25. A method of killing, damaging or inhibiting a pathogenic cell located within a host cell, comprising the step of contacting a host cell containing said pathogenic cell with a fusion construct comprising at least one domain that binds to a surface of said host cell; at least one first domain specific or selective for binding to a characteristic lipid on the surface of said pathogenic cell; and at least one second domain capable of killing, damaging or inhibiting said pathogenic cell.

26. The method of claim 25, wherein said at least one domain specifically or selectively binds to a characteristic lipid on said surface of said host cell.

27. A plant, animal or microbial cell that is genetically modified to contain and express nucleic acid sequences encoding a protein construct comprising at least one first domain specific or selective for binding to a characteristic lipid on the surface of a target cell; and at least one second domain with an activity of interest.

28. The plant, animal or microbial cell of claim 27, wherein said target cell is a microbial cell.

29. The plant, animal or microbial cell of claim 27, wherein said target cell is a symbiotic cell and said plant, animal or microbe is a host of said symbiotic cell.

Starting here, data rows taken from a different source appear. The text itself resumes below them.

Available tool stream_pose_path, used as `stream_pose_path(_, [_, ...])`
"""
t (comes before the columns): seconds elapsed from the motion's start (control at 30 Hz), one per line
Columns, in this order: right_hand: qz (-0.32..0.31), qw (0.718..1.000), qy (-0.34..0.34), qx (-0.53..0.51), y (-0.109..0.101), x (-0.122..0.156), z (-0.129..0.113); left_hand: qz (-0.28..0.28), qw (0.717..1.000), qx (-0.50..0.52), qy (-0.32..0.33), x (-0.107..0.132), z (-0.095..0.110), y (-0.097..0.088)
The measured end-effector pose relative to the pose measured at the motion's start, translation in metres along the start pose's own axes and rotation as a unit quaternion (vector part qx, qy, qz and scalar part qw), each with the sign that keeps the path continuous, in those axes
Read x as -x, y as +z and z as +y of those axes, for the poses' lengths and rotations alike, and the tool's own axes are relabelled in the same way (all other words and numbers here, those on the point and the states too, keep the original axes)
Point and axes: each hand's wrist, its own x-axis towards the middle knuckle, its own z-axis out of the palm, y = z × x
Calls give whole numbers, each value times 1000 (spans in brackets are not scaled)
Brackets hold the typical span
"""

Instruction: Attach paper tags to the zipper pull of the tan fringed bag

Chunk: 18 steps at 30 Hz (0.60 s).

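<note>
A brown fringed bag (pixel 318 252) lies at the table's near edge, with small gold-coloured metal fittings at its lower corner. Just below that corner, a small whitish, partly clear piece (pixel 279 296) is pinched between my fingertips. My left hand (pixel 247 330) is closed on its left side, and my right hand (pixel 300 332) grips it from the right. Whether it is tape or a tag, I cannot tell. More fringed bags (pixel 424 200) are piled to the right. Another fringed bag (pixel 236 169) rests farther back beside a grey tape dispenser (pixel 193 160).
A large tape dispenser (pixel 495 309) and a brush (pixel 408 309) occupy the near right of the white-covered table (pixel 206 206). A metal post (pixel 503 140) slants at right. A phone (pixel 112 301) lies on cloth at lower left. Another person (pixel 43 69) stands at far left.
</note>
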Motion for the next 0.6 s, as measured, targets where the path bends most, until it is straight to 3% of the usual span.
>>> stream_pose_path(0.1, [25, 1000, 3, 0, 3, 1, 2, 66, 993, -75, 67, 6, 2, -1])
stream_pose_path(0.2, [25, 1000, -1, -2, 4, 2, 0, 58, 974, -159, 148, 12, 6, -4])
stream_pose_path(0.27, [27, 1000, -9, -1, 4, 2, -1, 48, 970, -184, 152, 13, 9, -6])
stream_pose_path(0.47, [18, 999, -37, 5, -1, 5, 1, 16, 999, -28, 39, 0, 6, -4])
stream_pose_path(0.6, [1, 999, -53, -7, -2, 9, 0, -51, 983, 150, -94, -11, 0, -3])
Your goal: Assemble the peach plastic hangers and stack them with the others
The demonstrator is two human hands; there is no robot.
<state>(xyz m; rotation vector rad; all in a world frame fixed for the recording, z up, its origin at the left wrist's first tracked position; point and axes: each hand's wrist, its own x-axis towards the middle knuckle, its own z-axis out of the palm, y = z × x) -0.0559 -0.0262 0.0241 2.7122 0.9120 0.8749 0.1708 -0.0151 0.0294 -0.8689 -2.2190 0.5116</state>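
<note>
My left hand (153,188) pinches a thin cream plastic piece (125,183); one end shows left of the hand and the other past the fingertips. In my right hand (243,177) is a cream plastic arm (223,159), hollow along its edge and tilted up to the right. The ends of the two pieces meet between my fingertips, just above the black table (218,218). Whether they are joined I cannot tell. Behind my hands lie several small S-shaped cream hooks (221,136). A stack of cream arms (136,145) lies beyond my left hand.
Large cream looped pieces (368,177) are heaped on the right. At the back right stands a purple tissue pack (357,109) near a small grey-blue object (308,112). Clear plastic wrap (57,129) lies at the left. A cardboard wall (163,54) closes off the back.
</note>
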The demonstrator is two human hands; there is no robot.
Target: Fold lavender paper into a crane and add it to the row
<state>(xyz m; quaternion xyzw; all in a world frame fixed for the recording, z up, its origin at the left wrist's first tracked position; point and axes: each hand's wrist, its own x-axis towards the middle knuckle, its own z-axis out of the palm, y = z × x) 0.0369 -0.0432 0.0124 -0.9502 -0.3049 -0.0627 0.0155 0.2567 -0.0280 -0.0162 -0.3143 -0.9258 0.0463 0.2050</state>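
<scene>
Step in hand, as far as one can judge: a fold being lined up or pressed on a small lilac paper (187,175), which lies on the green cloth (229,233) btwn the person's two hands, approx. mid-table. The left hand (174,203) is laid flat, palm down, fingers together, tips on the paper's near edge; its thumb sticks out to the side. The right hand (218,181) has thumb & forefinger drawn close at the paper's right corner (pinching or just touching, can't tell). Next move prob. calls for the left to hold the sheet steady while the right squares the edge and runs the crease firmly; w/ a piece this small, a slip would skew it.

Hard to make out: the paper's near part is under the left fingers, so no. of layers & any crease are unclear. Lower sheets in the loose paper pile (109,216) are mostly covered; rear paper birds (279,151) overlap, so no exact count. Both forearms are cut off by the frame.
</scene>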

30. The plant, animal or microbial cell of claim 29, wherein said symbiotic cell is mutualistic with, commensal on, or pathogenic on said host plant, animal or microbe.

31. The plant, animal or microbial cell of claim 29, wherein said at least one second domain with an activity of interest alters the metabolism, physiology, development or growth of said symbiotic cell.

32. The plant, animal or microbial cell of claim 29, wherein said symbiotic cell is pathogenic and said at least one second domain kills, damages or inhibits said symbiotic cell.

33. A method of killing or inhibiting a pathogen, a cancer cell, or a pathological cell displaying a characteristic lipid, comprising the step of contacting said pathogen with a single domain agent which binds to a characteristic lipid on a surface of said pathogen, said cancer cell, or said pathological cell displaying a characteristic lipid and interferes with said characteristic lipid, and wherein interference kills or inhibits said pathogen, said cancer cell or said pathological cell displaying a characteristic lipid.

34. The method of claim 33, wherein said pathogen is an oomycete and said characteristic lipid is phosphatidylinositol-4-phosphate (PI-4-P).

35. The method of claim 33, wherein said cancer cell or other pathological cell is a host cell infected by a pathogen.

36. The method of claim 34, wherein said agent is a phosphotidylinositol-specific phospholipase C.

37. A plant, animal or microbial cell that is genetically modified to contain and express nucleic acid sequences encoding a protein that specifically or selectively binds to a characteristic lipid on the surface of a pathogen and exhibits an activity which interferes with a function of said characteristic lipid.